Target price of S$2.00 implies a PE of 16.8x FY10E; risks
We raise our target price from S$1.95 to S$2.00 on our earnings upgrade and a change in our valuation from ROE/PB to DCF. We have used a COE of 7.5% based on a risk-free rate of 2.6%, ERP of 4.8% and a beta of 1.0 with a TGR of 1%. Downside risks include: a strong rebound in the oil price, decline in ridership, sharp reduction in fares, intense taxi competition and disease outbreak.

StarHub – DBS

Firm guidance reassuring

StarHub’s net profit of S$87m (-11% y-o-y, +10% q-o-q) was slightly better than our S$83m estimate due to lower subscriber acquisition costs. Management guided for (i) 18 cents DPS for FY09 vs our 16 cents expectations, (ii) lowsingle digit revenue growth and 31% service EBITDA margin for FY09, and (iii) capex at less than 11% of sales. We think the 32% margin is a possibility given easing competition. Maintain BUY for stable earnings and 8.9% yield, with a revised target price of S$2.20.

Impact of recession vs easing competition. The impact of recession is already visible in lower roaming fees and usage, which led to lower ARPU for postpaid mobile. Going forward, we might also see a drop in prepaid subscribers. On the other hand, lower subscriber acquisition and retention costs after operators halted aggressive handset subsidies could offset the adverse impact of a recession to a large extent, if not completely.

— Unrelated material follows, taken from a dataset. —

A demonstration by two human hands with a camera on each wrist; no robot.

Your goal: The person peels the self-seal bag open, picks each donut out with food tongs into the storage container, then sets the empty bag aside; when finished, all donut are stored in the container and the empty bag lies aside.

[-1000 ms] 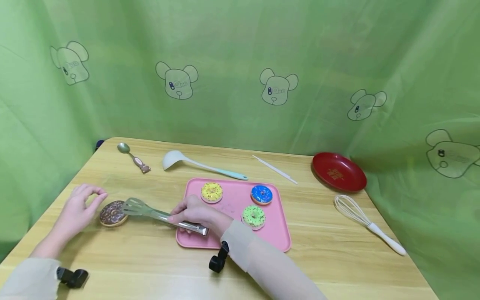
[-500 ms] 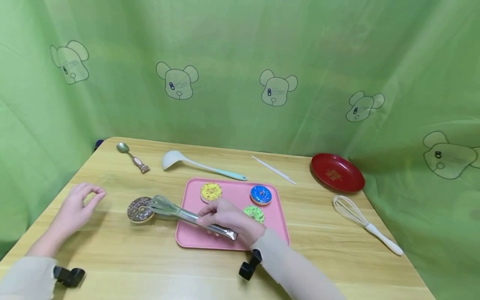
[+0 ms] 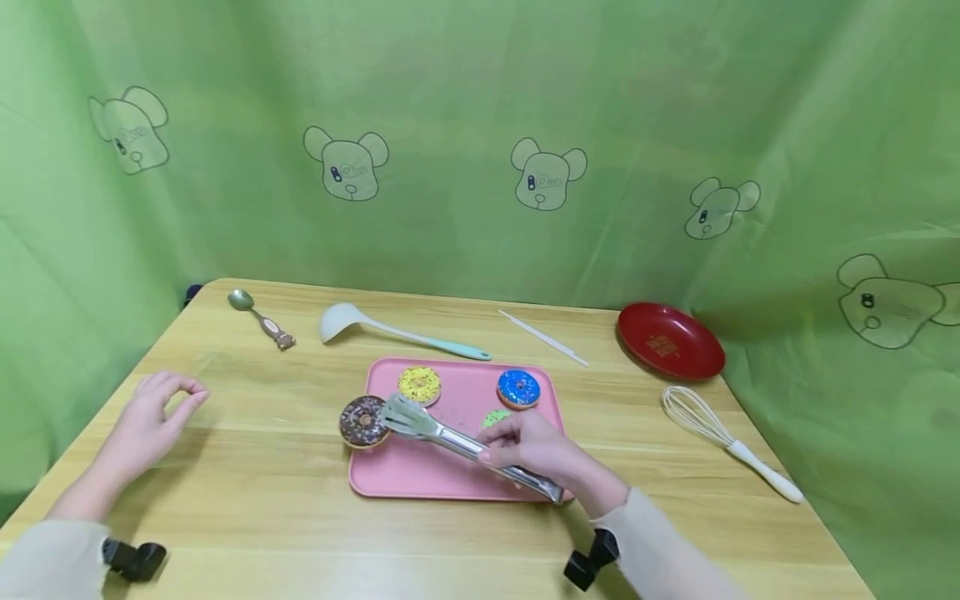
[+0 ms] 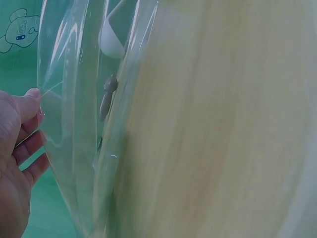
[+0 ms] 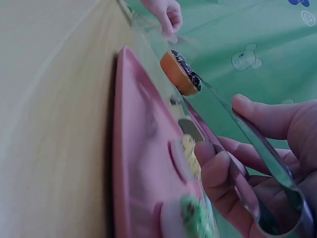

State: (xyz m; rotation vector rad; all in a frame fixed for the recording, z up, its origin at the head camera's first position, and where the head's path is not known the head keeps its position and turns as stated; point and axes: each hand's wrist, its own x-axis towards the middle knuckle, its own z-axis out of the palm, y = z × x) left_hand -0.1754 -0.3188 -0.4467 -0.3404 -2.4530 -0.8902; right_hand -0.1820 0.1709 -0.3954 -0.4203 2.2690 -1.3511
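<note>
My right hand [image 3: 536, 450] grips metal tongs [image 3: 465, 443] between thumb and fingers. The tongs' tips pinch a chocolate doughnut [image 3: 363, 423] with sprinkles; in the right wrist view the doughnut [image 5: 177, 75] hangs above the level of the pink tray [image 3: 442, 479], near its left edge. My left hand [image 3: 150, 425] stays at the left, thumb and fingers pinching the edge of a clear plastic bag [image 4: 74, 124]. That bag barely shows in the head view. On the tray lie a yellow doughnut [image 3: 420, 385], a blue doughnut [image 3: 518, 389] and a green doughnut [image 3: 495, 418], partly hidden by my right hand.
Along the back lie a spoon [image 3: 261, 320], a ladle [image 3: 397, 331] and a thin white stick-like item [image 3: 543, 337]. At the right are a red plate [image 3: 701, 346] and a whisk [image 3: 731, 443]. Green curtain [image 3: 450, 233] surrounds the wooden table [image 3: 300, 533].
The right hand has carried the chocolate doughnut in the tongs rightward, from beside the left hand to the tray's left edge. The left hand has barely moved.
</note>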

8.9% dividend yield supported by 11% FCF yield. While FY09F dividend yield looks safe, potentially lower capex from FY10F onwards after StarHub completes its three-year network spending on billing and IT systems in FY09 could lead to higher free cash flow even if earnings do not improve.

Maintain BUY with revised S$2.20 TP. We raised our FY09F and FY10F earnings by 5% each after imputing the recently announced job-credits and corporate tax reduction. Our target price is pegged to 12x FY09F PE, which is a 20% premium to our 10x PE target for M1. The premium is premised on (i) StarHub’s better track record, (ii) no cash tax until FY09F because it has sufficient deferred tax assets, and the resultant 11% free cash flow yield should support the 8.9% dividend yield.